It really is all worth it…
My neck and shoulders hurt the most right now. It’s from trying to not move my chest when I cough, as that hurts ALOT, and it’s from trying to do most of my body positioning in bed with my head and neck instead of my arms. See, you’re not allowed to lift anything over 10 lbs for like 4 weeks after open heart surgery.
Ten pounds isn’t much; it’s a cast iron frying pan, a back pack with a light laptop in it, a small bundle of clothes for the washer, a 2 qt saucepan with water in it, etc etc. You get the idea. Heck even the door of most businesses have to be opened by the handicap auto door opener thing right now. Of course your body is much more than ten pounds. One of the things they’re very strict about in the hospital is not using your arms to get into and out of bed. Try this at home. Make yourself get into and out of your bed without using arms or elbows; just cross them infront of your chest , and remember you can’t just crash down onto your back cuz your ribs have just been broken. Getting in is a bit easier cuz you can kind of lie sideways and roll, but getting out…it’s a bit of a job. The lower the bed, the harder it is too. My bed is just low enough that it causes me stress, but high enough that I don’t need help. I remember the days of sleeping on a futon though…man…
My chest wound is the next most painful. Its a constant numbing throb around the wound and about 2 inches to either side of it. Those of you who saw me in the hospital saw; it’s a big assed wound too. I’m starting to feel the breastbone heal, which is cool, but still quite painful. It feels like a bruise all around there, and I imagine it will start to look like one soon as well.
The broken ribs themselves only hurt if I happen to twist my rib cage, put undue stress on either arm, or cough or sneeze. But when they hurt, they hurt alot; my eyes generally water up when I cough, and I sneezed yesterday and almost fainted. The crappy thing about this is that I am supposed to cough, alot.
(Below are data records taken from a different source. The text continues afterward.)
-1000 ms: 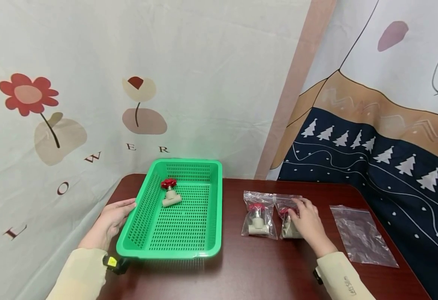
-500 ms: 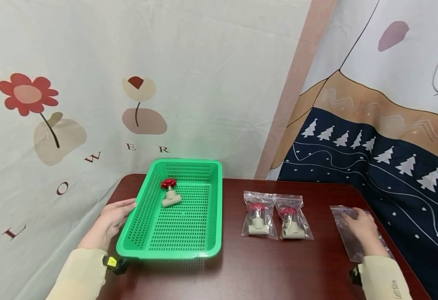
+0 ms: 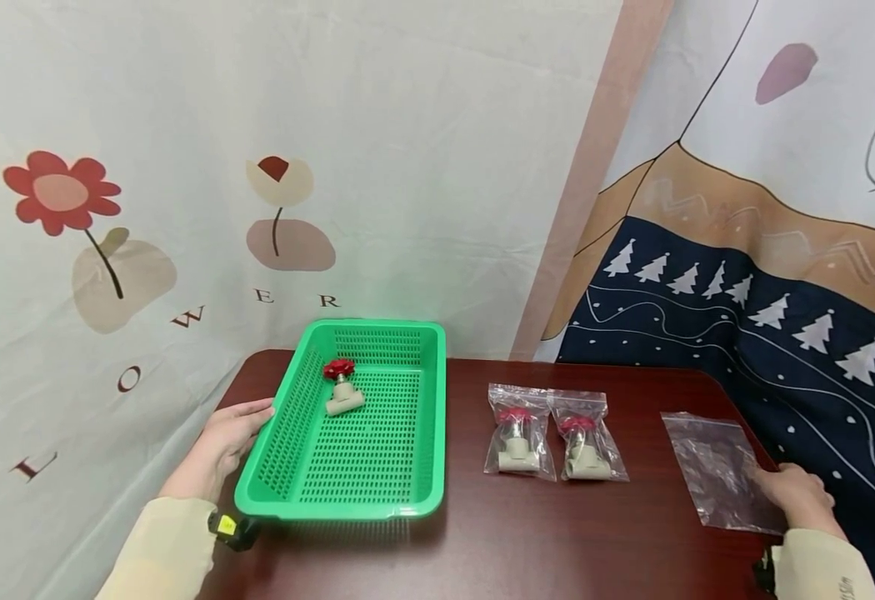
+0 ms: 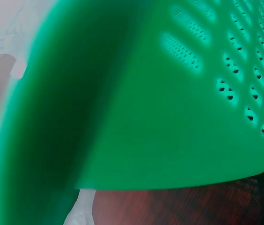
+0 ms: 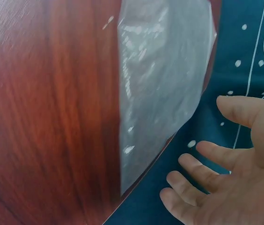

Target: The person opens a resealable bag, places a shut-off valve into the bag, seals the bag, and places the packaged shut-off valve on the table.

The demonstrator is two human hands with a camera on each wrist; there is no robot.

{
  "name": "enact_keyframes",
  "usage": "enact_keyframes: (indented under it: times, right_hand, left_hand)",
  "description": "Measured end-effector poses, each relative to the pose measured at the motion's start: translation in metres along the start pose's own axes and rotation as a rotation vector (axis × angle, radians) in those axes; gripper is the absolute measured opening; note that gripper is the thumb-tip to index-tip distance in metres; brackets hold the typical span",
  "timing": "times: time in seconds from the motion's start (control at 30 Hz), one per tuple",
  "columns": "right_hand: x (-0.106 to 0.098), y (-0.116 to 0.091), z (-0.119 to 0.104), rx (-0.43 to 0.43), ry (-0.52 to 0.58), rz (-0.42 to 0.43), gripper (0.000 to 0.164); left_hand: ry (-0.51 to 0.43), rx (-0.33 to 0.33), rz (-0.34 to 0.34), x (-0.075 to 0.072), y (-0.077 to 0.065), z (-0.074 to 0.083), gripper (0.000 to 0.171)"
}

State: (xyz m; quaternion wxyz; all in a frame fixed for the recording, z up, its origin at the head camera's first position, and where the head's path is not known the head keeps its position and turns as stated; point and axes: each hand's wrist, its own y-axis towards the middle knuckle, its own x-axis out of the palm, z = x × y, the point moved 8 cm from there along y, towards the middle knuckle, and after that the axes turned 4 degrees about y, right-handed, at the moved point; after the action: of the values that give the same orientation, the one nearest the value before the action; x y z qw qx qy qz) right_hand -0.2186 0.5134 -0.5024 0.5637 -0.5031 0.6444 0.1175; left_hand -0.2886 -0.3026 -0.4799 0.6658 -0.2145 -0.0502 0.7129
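Observation:
My left hand [image 3: 220, 442] touches the outer left rim of a green plastic basket [image 3: 441, 417], its fingers fairly straight; the basket fills most of the left wrist view. Inside the basket lies a valve [image 3: 343, 396] with a red handwheel and a beige tee body. My right hand [image 3: 797, 493] is at the table's right edge, beside a flat clear zip bag [image 3: 715, 467]. In the right wrist view, its fingers [image 5: 195, 168] are spread, apart from the bag, with nothing between them.
Two zip bags, the left one [image 3: 516, 429] and the right one [image 3: 587, 437], each hold a red-handled valve, right of the basket. The dark red table [image 3: 527, 542] ends at the right before a navy patterned curtain [image 3: 655, 325]. A pale printed curtain [image 3: 422, 208] hangs behind.
My right hand has left the right bagged valve, passed over the flat bag and moved right to the table's edge. The left hand and basket have stayed put.

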Motion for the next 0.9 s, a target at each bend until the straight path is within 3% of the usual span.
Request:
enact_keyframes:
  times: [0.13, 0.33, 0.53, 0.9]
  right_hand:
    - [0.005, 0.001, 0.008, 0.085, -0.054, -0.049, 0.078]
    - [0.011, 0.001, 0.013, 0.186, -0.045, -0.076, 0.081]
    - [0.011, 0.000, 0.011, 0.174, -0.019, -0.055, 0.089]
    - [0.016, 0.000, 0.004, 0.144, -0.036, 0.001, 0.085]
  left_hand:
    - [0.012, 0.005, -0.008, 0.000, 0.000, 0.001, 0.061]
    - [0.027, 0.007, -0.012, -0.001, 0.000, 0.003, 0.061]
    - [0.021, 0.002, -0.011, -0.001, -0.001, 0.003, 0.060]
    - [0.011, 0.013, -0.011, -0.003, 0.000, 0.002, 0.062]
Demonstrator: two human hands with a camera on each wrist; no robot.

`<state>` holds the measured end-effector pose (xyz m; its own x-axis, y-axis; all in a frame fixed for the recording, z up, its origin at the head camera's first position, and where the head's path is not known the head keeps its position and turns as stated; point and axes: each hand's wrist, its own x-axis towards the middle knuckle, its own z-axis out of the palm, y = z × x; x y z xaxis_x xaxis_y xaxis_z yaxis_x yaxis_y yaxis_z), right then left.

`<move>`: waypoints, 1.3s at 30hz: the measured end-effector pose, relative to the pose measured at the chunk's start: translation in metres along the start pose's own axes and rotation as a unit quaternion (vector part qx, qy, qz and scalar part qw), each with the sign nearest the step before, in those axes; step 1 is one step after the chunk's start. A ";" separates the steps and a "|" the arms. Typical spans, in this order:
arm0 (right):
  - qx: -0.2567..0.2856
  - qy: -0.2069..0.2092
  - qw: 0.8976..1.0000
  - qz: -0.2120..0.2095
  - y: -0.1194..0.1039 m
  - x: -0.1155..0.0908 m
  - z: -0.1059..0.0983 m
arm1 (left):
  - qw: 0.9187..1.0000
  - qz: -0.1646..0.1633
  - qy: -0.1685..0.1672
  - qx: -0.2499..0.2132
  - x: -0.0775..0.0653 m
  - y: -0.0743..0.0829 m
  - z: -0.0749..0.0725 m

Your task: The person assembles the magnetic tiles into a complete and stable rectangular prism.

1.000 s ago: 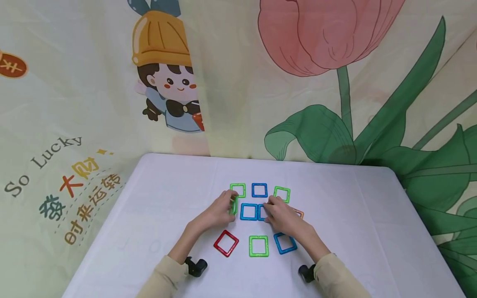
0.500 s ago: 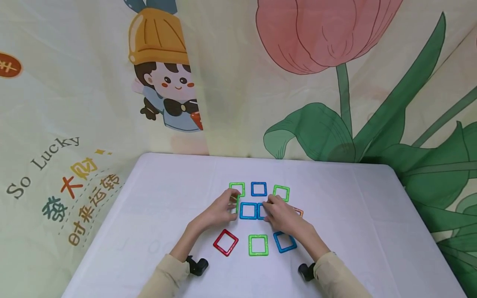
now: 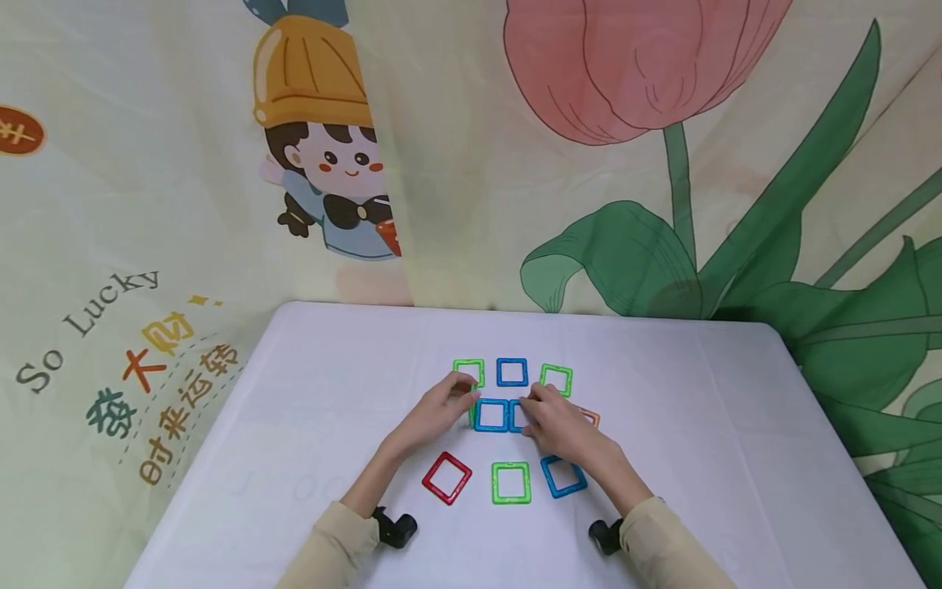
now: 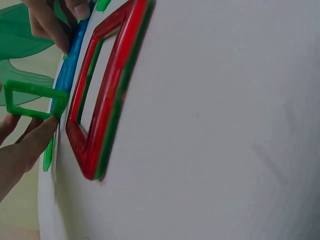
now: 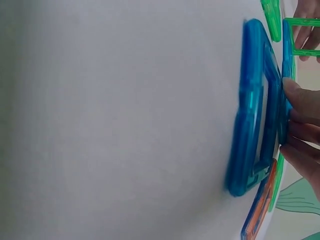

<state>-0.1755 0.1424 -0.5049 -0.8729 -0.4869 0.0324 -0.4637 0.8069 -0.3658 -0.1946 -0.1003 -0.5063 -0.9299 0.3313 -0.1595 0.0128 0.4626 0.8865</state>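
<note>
Two blue square magnetic tiles lie flat side by side mid-table. My right hand [image 3: 555,421] grips the right blue tile [image 5: 286,65], its thumb and fingers at opposite edges. A green square magnetic tile [image 4: 37,91] stands on edge along the left side of the left blue tile [image 3: 479,415]. My left hand [image 3: 437,409] holds this green tile, with fingers on its outer side in the left wrist view. From above, the left fingers hide much of it, and the right hand covers part of the right blue tile.
Behind lie a green tile [image 3: 481,373], a blue one [image 3: 512,360] and another green one [image 3: 570,383]. In front are a red tile [image 3: 464,484] stacked over green, a green tile [image 3: 511,500] and a blue tile [image 3: 565,492]. An orange tile [image 5: 260,212] is right of the right hand.
The green tile moved right, from apart to against the left blue tile, and stands upright. My left hand moved right with it, its fingers closer together. The right hand has stayed in place.
</note>
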 end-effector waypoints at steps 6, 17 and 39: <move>0.012 0.009 1.000 0.012 -0.001 -0.002 0.002 | 0.997 -0.019 0.044 -0.060 0.001 -0.001 0.003; 0.047 0.018 0.998 0.022 0.000 -0.008 0.004 | 0.993 -0.027 0.066 -0.096 0.001 0.000 0.009; 0.112 -0.042 0.993 -0.018 -0.029 -0.032 0.009 | 0.992 -0.033 0.086 -0.082 0.002 -0.001 0.011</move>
<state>-0.1328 0.1316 -0.5038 -0.8360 -0.5482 -0.0240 -0.4414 0.6977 -0.5642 -0.1922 -0.0910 -0.5120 -0.9757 0.1532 -0.1564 -0.0979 0.3340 0.9375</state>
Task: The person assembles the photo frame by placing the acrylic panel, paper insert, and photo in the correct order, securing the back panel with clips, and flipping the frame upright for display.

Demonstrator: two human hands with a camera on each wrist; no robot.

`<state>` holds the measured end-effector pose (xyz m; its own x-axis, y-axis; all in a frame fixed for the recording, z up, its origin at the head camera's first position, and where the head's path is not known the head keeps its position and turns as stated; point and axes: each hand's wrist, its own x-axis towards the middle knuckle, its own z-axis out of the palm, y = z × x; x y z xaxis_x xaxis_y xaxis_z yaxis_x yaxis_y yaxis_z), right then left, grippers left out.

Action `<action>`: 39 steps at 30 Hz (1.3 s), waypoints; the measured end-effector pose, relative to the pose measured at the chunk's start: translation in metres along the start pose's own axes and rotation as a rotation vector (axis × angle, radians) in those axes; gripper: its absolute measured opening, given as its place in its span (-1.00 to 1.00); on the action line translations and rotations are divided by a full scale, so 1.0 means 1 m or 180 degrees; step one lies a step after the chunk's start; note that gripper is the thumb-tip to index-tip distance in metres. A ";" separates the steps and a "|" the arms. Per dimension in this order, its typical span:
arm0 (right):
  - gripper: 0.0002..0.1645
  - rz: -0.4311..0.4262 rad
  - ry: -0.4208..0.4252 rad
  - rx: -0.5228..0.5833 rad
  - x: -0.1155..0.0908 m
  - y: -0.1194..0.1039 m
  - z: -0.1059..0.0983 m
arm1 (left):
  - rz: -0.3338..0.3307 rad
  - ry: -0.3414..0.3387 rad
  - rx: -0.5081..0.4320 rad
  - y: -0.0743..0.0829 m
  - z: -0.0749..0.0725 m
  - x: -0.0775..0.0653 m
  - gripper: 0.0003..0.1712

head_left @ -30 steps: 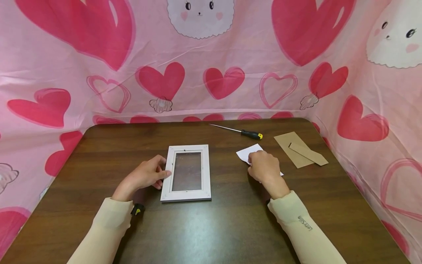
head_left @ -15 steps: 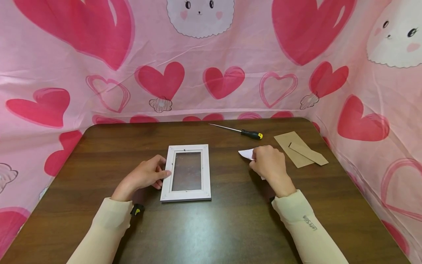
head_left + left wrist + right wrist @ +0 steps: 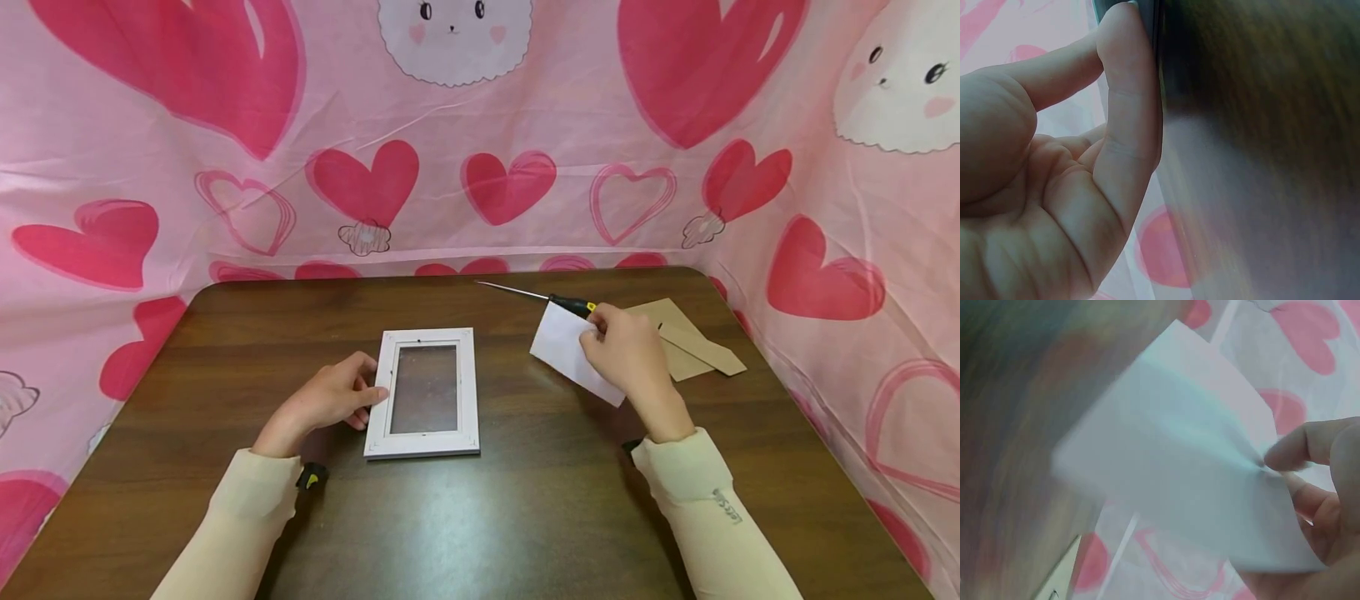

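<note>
A white picture frame (image 3: 468, 392) with a clear pane lies on the table, small dark tabs along its inner edge. My left hand (image 3: 333, 396) grips its left side, thumb on top of the border and fingers bent at the outer edge; in the left wrist view a finger (image 3: 1129, 94) meets the frame's dark edge. My right hand (image 3: 630, 346) pinches a white sheet of paper (image 3: 566, 346) by one edge, between thumb and fingers. In the right wrist view the paper (image 3: 1166, 450) is raised, creased near the pinch, and hides part of the hand.
Behind the paper lies a screwdriver (image 3: 566, 302), its black and yellow handle partly covered. Further right, a brown backing board (image 3: 663, 312) with an easel leg (image 3: 708, 354) rests on the wooden table (image 3: 300, 308). Pink heart-printed cloth (image 3: 510, 225) hangs around the back and sides.
My right hand has picked the paper up off the table and moved slightly right and back, turning the sheet so it shows more fully. The left hand and picture frame stay put.
</note>
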<state>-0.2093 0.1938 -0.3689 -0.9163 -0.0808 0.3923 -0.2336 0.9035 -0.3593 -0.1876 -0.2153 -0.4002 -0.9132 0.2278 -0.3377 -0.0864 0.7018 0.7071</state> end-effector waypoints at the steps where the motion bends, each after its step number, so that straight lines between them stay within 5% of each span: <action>1: -0.90 -0.0014 0.0006 0.0096 0.001 0.000 -0.001 | -0.0006 -0.0001 0.0000 0.000 0.000 0.000 -0.40; 21: -0.84 0.0178 -0.0532 0.1575 0.003 -0.008 -0.004 | -0.0035 -0.0002 0.0008 0.001 0.000 0.000 -0.39; 28: -0.75 0.0378 -0.0940 0.2362 0.003 -0.022 0.002 | -0.0004 0.0023 -0.0017 0.001 0.000 -0.001 -0.38; 39: -0.72 0.0553 -0.1396 0.2835 0.005 -0.060 0.033 | -0.0072 0.0029 0.0004 0.001 0.002 0.000 -0.38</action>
<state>-0.2109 0.1253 -0.3728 -0.9577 -0.2878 -0.0074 -0.0792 0.2883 -0.9543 -0.1866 -0.2135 -0.4011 -0.9146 0.2058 -0.3480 -0.1065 0.7076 0.6985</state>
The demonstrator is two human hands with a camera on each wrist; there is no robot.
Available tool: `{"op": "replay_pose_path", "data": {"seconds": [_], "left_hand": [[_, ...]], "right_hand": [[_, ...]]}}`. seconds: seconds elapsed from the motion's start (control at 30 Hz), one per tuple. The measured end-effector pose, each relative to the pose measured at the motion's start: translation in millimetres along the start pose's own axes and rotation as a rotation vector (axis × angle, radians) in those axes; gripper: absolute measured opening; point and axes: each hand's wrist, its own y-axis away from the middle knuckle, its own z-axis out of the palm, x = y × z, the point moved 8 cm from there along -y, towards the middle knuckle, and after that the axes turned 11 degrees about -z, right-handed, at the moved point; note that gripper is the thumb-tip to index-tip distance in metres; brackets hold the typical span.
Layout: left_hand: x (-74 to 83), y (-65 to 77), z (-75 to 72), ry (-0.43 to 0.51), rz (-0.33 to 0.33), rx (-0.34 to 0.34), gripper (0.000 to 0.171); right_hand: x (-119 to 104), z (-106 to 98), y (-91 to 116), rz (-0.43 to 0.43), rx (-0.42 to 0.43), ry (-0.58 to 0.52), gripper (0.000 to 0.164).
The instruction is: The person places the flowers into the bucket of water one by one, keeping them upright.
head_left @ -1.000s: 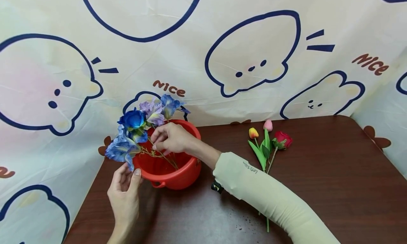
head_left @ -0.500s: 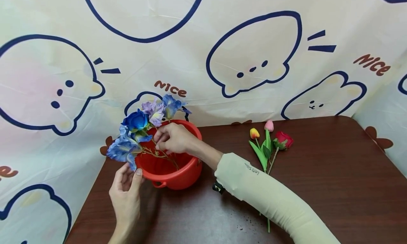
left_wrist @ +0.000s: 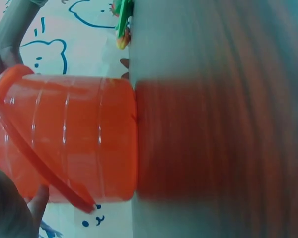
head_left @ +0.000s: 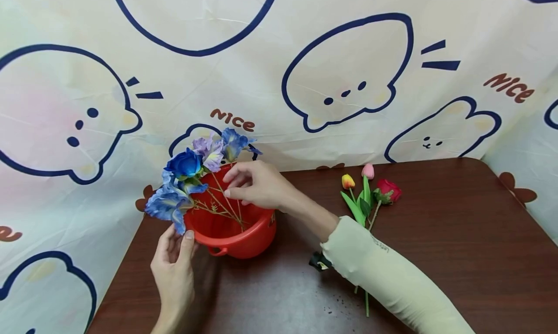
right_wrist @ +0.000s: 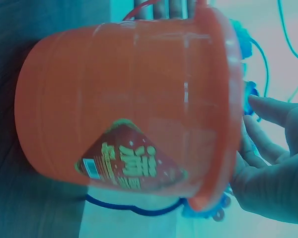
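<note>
A red plastic bucket (head_left: 250, 244) stands on the table's left side. Artificial flowers lean in it: a blue rose (head_left: 185, 162), a lilac iris (head_left: 209, 152) and blue irises (head_left: 167, 203). Thin green stems (head_left: 224, 203) cross its interior. My right hand (head_left: 257, 184) is over the bucket's right side with loosely bent fingers, just right of the stems; no stem shows between its fingertips. At the bucket's left side my left hand (head_left: 174, 271) rests against the wall near the rim, its thumb (left_wrist: 38, 201) touching the bucket. Petals partly hide its fingertips in the head view.
On the brown table (head_left: 457, 237), right of the bucket, lie an orange-yellow tulip (head_left: 348, 181), a pink tulip (head_left: 367, 171) and a red rose (head_left: 389, 190). My right sleeve (head_left: 392, 276) crosses their stems. A printed cloth (head_left: 340, 145) hangs behind.
My right hand has let go of the flower stems and moved back to the right, with its sleeve following. The left hand and bucket stay in place.
</note>
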Motion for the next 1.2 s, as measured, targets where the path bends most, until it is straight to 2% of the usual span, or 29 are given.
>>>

It keeps the fluid out of the lungs and is good excercise and actually helps the rib break heal somehow. I have a little pillow that I hug and then I cough. It’s pretty hip if I’m out and about, my little red heart shaped huggy pillow hehe.
The arm wound doesn’t hurt so much unless I curve my wrist a certain way and there is pressure put on the bottom end of the wound. So I try not to do that much. The arm wound is by far the ugliest, but as I said, it hurts the least…just cuz the chest and the neck hurt so much. This is where they took the arteries from, and I can’t even express how glad I am it was the arm instead of the leg…I imagine that would be much more troublesome.
So here I sit. I wake up by 7 AM at the latest cuz the tylenols have worn off and everything hurts. I sleep in 3-4 hour groups, where I wake up in the middle and look around for something to ease my comfort. My left arm looks like Amy Winehouse after a particularly good weekend , and my right arm looks like something from a zombie movie. I’m melancholy in the morning cuz I know I have basically sitting around to look forward to until I go to bed and do it all over again. Of course there are the 19 pills I take everyday, which will go down to 15 in a couple days (they put so many fluids in you for the operation you need about a weeks worth of vitamins and diuretics to lose the extra 8kg or so you put on…maybe I’ll put up the picture of my super fat post surg toes in another blog post…it’s pretty funny).
But at the end of it all it’s all worth it. Everyday I see improvement in lung power and reduction in rib pain, and I am able to move further and further each day. The nurse said it was only the second time in her 23 year career that she saw someone be released from the hospital within 72 hours of that kind of surgery; so my healing curve may be fast (we’ll see how the bone break goes…). But most of all, the reason it’s worth it is that all these healing pains will end, but the angina wouldn’t have if I didn’t do this.